Therapists agree this discomfort in acknowledging that they have such a disease is a major obstacle in recovery. The fear of being perceived as less masculine makes most men shy away from seeking treatment.
“Eating disorders have been largely seen as an issue affecting women. That is why men have been far less likely to seek out treatment,” said Dr. Blake Woodside, an eating disorder therapist at University Health Network, Canada.
WATCH OUT FOR THE SIGNS
Experts advise parents to remain vigilant to identify any “red flags” that may indicate that their son has a problem because eating disorders can be intensely personal and complicated diseases.
Dr. Howard Markel, professor of psychiatry at the University of Michigan lists the most common symptoms as drastic weight loss, constantly skipping meals, and an unhealthy focus on weight. Other signs include restricting oneself to a rigid diet consisting of very few foods, exercising obsessively, and making judgmental comments about other people’s shapes and sizes. Boys with eating disorders will often wear baggy clothes to hide the effects of their disease and make frequent complaints about being cold or tired.
Nutrition consultant Rebecca Turner explains her love-hate relationship with food. “My daily thoughts were consumed with how to make ‘good’ food choices. I used the number on the weighing scale and my pace per mile to measure my self-worth.”
Turner says boys who suffer from an eating disorder are doing the same thing. They are isolated and broken, and find it increasingly difficult to explain to anybody else how uncomfortable they are in their own skin.
“Watch out for the tiniest physical, psychological or behavioral change in your son,” Dr. Markel advises parents.

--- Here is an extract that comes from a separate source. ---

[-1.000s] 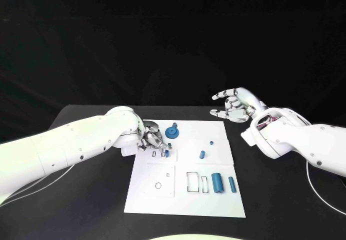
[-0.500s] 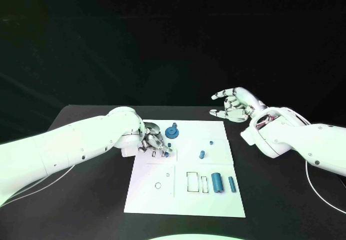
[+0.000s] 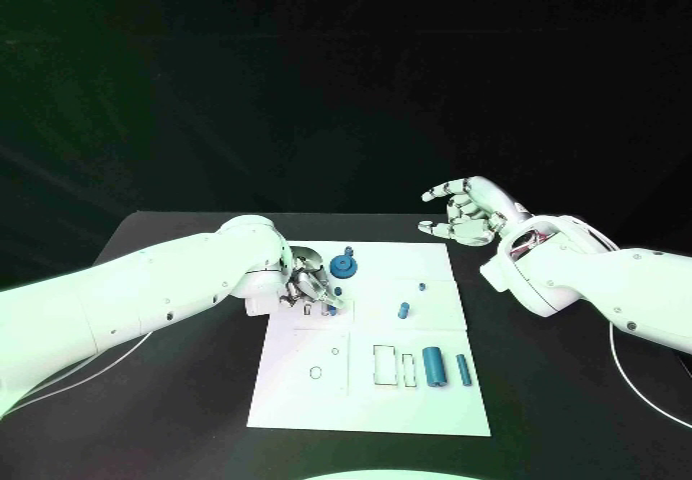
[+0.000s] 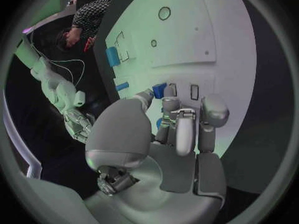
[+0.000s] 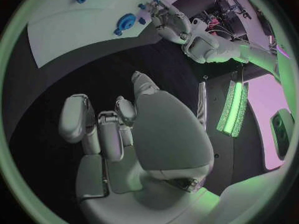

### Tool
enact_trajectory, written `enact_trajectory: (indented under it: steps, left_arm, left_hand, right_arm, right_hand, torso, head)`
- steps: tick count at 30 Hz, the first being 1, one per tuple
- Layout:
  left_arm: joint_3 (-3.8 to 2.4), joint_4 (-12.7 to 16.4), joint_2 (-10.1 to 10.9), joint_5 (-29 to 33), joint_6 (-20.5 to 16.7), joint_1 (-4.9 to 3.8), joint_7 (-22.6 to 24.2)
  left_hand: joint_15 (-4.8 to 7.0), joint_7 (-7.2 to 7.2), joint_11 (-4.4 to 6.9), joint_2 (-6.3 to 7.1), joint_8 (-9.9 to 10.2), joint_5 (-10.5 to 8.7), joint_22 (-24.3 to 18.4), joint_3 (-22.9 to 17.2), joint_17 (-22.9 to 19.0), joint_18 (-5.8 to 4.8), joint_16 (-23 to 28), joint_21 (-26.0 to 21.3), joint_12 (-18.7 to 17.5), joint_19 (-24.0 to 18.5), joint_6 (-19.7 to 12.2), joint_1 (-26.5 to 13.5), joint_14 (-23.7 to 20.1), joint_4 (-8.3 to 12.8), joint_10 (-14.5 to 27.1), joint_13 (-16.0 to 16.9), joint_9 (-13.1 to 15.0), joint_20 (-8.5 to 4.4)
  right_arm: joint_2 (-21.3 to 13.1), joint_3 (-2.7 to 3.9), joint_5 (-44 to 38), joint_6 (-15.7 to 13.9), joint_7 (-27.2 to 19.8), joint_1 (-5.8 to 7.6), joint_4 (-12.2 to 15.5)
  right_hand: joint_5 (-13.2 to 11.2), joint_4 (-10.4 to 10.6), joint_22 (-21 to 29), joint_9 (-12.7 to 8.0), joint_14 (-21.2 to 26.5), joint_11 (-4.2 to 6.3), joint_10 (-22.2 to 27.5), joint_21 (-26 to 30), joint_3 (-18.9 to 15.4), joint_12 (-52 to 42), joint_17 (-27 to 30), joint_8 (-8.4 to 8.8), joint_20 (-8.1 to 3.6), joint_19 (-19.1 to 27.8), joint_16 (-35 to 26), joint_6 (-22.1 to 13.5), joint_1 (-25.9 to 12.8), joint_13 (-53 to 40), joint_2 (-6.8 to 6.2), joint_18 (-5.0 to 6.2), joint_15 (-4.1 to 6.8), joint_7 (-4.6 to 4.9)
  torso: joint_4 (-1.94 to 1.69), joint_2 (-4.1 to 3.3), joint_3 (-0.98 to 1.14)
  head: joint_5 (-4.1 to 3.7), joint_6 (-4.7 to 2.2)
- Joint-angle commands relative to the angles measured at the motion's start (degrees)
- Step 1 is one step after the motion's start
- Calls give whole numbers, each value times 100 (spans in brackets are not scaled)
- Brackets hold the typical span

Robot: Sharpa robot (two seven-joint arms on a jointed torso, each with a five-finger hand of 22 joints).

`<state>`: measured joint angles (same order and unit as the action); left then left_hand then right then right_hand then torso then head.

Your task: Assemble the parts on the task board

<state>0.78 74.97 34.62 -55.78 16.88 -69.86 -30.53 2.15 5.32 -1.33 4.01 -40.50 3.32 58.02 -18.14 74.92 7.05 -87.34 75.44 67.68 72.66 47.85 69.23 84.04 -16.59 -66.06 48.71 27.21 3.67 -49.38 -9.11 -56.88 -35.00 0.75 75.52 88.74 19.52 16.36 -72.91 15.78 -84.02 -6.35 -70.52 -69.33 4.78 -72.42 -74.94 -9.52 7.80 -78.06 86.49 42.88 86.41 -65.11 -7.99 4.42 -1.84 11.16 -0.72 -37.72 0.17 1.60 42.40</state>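
Observation:
The white task board (image 3: 361, 400) lies mid-table. My left hand (image 3: 307, 281) is low over its far left part and pinches a small blue part (image 3: 330, 309) between thumb and a finger. In the left wrist view that small blue part (image 4: 159, 90) sits right beside two small rectangular slots (image 4: 194, 91). A blue round part (image 3: 343, 265) stands just beyond the hand. Two small blue pieces (image 3: 405, 308) stand mid-board. A blue cylinder (image 3: 433, 365) and a thin blue bar (image 3: 463, 368) lie at the near right. My right hand (image 3: 469, 211) hovers open past the board's far right corner.
A rectangular outline (image 3: 385, 364) and a small oval hole (image 3: 316, 372) mark the board's near half. Black table (image 3: 173, 400) surrounds the board on both sides. In the right wrist view the board (image 5: 69, 30) and my left hand (image 5: 167, 16) lie beyond my right hand (image 5: 124, 134).
My left hand has crept slightly toward the slots with the small blue part still pinched. The right hand has stayed in place.

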Motion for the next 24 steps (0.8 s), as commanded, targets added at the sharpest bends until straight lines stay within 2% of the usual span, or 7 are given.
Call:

The first step in treating an eating disorder is acknowledging that the condition actually exists. Due to advances in research and education, more and more males are being correctly diagnosed with eating disorders. The symptoms and consequences in men are much like those in women, because of which medical treatment is much easier.
“Eating disorders can quickly become a way of life. The earlier the diagnosis and treatment, the more likely there is to be a quicker and more successful recovery,” said Jenny Langley who almost lost her 12-year old son to anorexia. “Don’t be ashamed. Talk. Speak up. Seek help.”